I just read Kyle Wagner's March 23 Mouthing Off, and I have a lot of problems with it. I'm a male chef and I think that her whole orientation has been very feminist and not really objective. I resent the fact that her column is so one-sided. I have worked with some female waitstaff who are even vulgar: grabbing men's butts, saying what a cute ass.
Seeing as how Westword has a female editor and this is a female reviewer, somehow we're missing the all-around point of view, not just about how men are bad but also about how the industry in itself is bad. I think we should have a more objective, well-rounded journalistic approach to these things rather than an entirely feminist, one-sided, oh-my-god-the-men-are-after-us approach.
Name withheld on request
Deep in the Art of Texas
I have to take exception to Michael Roberts's March 23 Feedback on Austin's annual SXSW music conference. I lived in Austin for years before I came to Denver, and I can tell you that in spite of being only one-fourth the size of the Denver metro area, Austin has a much bigger and more prolific music scene.
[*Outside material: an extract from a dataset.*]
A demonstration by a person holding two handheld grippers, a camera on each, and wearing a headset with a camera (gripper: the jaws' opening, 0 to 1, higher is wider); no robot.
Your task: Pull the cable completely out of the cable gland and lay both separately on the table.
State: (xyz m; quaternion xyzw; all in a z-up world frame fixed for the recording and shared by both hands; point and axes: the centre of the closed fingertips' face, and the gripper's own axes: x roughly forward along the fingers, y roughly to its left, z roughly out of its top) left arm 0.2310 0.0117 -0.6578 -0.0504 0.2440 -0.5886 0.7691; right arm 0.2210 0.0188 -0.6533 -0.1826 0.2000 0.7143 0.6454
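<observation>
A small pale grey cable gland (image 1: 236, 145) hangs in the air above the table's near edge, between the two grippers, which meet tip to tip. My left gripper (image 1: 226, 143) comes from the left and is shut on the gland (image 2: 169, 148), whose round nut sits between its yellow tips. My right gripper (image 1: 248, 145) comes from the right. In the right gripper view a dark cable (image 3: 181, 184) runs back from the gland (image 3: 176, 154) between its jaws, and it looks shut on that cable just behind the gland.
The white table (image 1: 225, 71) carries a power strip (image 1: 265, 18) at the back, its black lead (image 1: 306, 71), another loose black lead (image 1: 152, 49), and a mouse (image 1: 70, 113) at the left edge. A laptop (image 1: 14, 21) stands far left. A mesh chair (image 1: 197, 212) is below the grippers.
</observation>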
Unlike Denver, which has seen so many clubs shut down in the past two years, Austin actively supports its local music--resulting in its being dubbed the "Third Coast," trailing only New York and L.A. in terms of original acts signed. Denver, on the other hand, has only two papers supporting the local music community (Westword and the new Denver Scene), and most local musicians are unable to support themselves through music alone. Perhaps Austin-based bands, with their financial and creative support through the community, are considered so much more polished and ready for major-label signing because of this local support. If the band is free to concentrate on the music, instead of working extra jobs, it follows that the music produced is probably going to be better. But for now, compared to such music, the bands appearing at SXSW from the Denver area (with a few notable exceptions, such as the Hippie Werewolves) are going to be passed over. Hopefully, Denver will start activating the public to go out and support this local music. Until then, however, music-based communities like Austin are going to keep overshadowing Denver. And, for now, rightly so.